Accueillir les nouveaux clients, c’est bien, mais faire en sorte que les anciens restent, ce n’est pas mal non plus. Lorsque la Caisse d’Epargne Rhône-Alpes détecte qu’un client risque de la quitter, elle tente, par téléphone, de comprendre d’où vient son insatisfaction. « On s’aperçoit alors que de petits incidents peuvent conduire à une remise en cause de la relation, explique Sophie Debon, directrice du marché des particuliers.

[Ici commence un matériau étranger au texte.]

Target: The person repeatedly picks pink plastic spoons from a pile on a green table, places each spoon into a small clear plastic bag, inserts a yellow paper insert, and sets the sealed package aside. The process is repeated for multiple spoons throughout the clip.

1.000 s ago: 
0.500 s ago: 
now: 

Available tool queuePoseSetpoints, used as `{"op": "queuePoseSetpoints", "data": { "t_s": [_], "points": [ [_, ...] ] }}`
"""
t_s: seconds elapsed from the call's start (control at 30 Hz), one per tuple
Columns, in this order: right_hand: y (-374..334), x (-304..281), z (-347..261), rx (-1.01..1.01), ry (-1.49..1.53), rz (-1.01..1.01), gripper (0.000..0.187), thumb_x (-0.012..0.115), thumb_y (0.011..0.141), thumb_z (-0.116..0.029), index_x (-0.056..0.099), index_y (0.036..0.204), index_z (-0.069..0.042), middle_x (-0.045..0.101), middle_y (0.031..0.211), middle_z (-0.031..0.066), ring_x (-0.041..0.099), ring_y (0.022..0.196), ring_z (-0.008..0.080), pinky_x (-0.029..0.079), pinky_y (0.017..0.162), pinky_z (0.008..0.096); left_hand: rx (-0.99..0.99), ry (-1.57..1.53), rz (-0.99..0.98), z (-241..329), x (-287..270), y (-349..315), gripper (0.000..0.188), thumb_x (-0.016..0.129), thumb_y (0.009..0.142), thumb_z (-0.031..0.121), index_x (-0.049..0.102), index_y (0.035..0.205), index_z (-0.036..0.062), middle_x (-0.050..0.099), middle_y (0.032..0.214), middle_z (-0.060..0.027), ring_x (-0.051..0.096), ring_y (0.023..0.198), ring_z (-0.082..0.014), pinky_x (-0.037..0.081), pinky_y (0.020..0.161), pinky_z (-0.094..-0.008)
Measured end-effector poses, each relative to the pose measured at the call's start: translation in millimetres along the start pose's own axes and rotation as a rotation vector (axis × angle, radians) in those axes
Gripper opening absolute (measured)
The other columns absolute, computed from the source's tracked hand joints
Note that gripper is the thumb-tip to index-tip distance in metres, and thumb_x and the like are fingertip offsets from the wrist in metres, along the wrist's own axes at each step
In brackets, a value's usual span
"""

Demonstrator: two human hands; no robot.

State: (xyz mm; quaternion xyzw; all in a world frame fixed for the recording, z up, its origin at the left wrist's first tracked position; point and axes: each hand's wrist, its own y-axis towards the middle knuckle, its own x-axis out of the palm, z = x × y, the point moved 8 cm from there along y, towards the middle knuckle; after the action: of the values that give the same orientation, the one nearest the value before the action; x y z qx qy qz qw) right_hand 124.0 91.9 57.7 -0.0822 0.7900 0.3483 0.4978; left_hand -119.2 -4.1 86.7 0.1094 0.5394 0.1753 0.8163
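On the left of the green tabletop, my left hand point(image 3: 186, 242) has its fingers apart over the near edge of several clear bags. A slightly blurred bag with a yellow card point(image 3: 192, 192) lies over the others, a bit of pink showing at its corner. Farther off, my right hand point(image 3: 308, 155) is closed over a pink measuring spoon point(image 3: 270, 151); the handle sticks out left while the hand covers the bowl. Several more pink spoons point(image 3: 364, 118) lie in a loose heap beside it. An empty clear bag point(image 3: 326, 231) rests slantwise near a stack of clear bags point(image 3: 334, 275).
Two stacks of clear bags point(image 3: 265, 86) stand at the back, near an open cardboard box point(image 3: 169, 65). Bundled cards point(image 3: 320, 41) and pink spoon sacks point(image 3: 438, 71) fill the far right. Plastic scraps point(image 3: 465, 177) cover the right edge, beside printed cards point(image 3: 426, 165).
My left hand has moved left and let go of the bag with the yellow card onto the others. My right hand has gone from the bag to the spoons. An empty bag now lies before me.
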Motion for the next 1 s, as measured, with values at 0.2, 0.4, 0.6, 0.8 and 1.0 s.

Une demande non prise en compte, une absence de proposition sur un projet immobilier, un malentendu sur les frais peuvent être à l’origine d’un malaise que nous pouvons dissiper en laissant le client s’exprimer. » Deux clients sur trois seraient ainsi « rattrapés » avant la rupture. De même, Monabanq a une cellule spécifique chargée de traiter les réclamations. « Lorsqu’une insatisfaction est bien traitée, le client apprécie d’avoir été entendu, indique Guillaume Gozlan, directeur du développement. C’est pourquoi, début 2010, nous avons demandé à nos clients de faire le bilan de leur relation avec nous en 2009. Nous avons déjà recueilli plus de mille réponses en quelques jours. » Des informations précieuses pour qui sait s’en servir.